- _What to produce_
Lines to restate from the data below: from the one containing "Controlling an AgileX" to the one containing "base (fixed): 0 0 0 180", both included. Give them again exactly, and only them.
___ Data segment ___
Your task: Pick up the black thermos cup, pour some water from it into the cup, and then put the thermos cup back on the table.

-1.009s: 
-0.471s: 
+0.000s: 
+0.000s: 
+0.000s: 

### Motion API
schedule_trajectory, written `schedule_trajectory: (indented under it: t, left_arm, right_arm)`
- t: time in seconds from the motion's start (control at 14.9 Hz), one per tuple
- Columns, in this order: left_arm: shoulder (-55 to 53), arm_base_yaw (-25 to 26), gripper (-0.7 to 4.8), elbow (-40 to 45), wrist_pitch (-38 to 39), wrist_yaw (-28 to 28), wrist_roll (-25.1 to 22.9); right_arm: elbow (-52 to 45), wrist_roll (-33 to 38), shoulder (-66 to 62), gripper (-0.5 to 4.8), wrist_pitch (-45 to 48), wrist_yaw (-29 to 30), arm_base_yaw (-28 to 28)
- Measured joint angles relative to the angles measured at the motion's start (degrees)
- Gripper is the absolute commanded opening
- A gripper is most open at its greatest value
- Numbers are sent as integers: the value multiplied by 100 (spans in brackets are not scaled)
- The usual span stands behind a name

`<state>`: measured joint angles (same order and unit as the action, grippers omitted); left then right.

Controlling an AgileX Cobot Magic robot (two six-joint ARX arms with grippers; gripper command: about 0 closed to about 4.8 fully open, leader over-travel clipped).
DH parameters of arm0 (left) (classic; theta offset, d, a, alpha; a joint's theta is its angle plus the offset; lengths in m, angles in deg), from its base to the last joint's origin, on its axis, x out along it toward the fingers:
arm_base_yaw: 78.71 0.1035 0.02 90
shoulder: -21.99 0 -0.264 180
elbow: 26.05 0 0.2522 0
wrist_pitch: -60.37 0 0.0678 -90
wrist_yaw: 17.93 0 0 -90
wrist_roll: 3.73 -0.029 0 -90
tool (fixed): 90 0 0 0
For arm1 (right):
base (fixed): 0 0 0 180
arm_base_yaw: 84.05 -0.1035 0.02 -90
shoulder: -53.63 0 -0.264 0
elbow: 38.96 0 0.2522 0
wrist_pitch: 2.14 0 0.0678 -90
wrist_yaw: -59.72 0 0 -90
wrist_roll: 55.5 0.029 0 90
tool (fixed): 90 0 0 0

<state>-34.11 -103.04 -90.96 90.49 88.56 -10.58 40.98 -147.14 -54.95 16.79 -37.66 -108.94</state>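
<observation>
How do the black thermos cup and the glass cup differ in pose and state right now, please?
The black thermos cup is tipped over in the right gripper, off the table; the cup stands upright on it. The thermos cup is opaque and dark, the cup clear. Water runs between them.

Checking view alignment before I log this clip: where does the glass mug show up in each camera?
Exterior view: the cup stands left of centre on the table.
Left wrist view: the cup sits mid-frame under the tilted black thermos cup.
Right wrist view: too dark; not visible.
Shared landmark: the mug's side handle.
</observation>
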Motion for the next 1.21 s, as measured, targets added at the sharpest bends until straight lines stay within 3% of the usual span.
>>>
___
- _Your response_
Controlling an AgileX Cobot Magic robot (two six-joint ARX arms with grippers; gripper command: about 0 closed to about 4.8 fully open, leader over-travel clipped).
DH parameters of arm0 (left) (classic; theta offset, d, a, alpha; a joint's theta is its angle plus the offset; lengths in m, angles in deg), from its base to the last joint's origin, on its axis, x out along it toward the fingers:
arm_base_yaw: 78.71 0.1035 0.02 90
shoulder: -21.99 0 -0.264 180
elbow: 26.05 0 0.2522 0
wrist_pitch: -60.37 0 0.0678 -90
wrist_yaw: 17.93 0 0 -90
wrist_roll: 3.73 -0.029 0 -90
tool (fixed): 90 0 0 0
For arm1 (right):
base (fixed): 0 0 0 180

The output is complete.